▶ [Information provided]:

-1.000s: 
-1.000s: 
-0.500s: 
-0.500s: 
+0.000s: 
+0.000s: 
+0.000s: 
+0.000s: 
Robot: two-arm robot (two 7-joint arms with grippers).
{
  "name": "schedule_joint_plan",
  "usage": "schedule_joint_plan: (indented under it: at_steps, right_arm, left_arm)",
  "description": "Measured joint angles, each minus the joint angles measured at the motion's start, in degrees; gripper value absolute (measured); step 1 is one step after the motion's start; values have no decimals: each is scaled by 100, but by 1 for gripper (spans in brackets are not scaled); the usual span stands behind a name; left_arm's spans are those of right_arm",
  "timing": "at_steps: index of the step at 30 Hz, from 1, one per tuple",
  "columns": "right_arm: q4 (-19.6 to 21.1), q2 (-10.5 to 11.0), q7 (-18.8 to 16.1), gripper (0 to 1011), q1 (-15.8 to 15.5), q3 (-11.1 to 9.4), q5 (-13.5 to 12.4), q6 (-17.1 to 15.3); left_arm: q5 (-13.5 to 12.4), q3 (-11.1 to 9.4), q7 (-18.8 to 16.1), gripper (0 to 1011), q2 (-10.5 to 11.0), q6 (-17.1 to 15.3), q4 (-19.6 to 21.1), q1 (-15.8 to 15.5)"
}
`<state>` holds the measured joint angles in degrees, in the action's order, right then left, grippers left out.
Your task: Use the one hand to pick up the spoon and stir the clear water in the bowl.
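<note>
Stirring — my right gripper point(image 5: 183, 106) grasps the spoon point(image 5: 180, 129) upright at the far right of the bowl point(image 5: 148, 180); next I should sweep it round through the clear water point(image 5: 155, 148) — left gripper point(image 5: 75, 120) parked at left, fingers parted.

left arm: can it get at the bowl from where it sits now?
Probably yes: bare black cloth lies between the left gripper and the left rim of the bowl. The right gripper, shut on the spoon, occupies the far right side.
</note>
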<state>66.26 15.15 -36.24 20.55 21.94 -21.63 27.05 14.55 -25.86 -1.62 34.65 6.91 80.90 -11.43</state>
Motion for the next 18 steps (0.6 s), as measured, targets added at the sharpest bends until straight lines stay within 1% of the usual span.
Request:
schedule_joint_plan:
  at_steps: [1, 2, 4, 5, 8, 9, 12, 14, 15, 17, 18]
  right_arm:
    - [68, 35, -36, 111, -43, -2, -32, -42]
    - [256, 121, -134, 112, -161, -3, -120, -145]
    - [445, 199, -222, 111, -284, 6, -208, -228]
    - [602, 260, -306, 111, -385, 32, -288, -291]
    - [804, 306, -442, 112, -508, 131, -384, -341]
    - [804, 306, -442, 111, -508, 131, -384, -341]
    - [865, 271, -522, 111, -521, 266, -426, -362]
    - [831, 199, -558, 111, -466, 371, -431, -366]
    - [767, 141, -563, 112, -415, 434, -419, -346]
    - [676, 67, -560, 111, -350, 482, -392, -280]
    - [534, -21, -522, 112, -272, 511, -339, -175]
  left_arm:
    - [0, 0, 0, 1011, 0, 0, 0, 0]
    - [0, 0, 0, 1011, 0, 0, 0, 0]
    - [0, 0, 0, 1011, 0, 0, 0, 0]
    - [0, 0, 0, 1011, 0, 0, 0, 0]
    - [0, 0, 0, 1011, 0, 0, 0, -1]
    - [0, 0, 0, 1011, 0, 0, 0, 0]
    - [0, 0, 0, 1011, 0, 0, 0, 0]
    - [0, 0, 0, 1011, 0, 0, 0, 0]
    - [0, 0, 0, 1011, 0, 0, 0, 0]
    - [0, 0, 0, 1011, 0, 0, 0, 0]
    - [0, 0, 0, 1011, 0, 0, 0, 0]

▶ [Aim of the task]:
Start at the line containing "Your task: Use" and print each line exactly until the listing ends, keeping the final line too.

▶ [Response]:
Your task: Use the one hand to pick up the spoon and stir the clear water in the bowl.
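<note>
Stirring — my right gripper point(image 5: 183, 106) grasps the spoon point(image 5: 180, 129) upright at the far right of the bowl point(image 5: 148, 180); next I should sweep it round through the clear water point(image 5: 155, 148) — left gripper point(image 5: 75, 120) parked at left, fingers parted.

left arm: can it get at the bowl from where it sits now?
Probably yes: bare black cloth lies between the left gripper and the left rim of the bowl. The right gripper, shut on the spoon, occupies the far right side.
</note>
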<state>66.26 15.15 -36.24 20.55 21.94 -21.63 27.05 14.55 -25.86 -1.62 34.65 6.91 80.90 -11.43</state>
Motion for the next 18 steps (0.6 s), as measured, targets added at the sharpest bends until straight lines stay within 1% of the usual span.
Request:
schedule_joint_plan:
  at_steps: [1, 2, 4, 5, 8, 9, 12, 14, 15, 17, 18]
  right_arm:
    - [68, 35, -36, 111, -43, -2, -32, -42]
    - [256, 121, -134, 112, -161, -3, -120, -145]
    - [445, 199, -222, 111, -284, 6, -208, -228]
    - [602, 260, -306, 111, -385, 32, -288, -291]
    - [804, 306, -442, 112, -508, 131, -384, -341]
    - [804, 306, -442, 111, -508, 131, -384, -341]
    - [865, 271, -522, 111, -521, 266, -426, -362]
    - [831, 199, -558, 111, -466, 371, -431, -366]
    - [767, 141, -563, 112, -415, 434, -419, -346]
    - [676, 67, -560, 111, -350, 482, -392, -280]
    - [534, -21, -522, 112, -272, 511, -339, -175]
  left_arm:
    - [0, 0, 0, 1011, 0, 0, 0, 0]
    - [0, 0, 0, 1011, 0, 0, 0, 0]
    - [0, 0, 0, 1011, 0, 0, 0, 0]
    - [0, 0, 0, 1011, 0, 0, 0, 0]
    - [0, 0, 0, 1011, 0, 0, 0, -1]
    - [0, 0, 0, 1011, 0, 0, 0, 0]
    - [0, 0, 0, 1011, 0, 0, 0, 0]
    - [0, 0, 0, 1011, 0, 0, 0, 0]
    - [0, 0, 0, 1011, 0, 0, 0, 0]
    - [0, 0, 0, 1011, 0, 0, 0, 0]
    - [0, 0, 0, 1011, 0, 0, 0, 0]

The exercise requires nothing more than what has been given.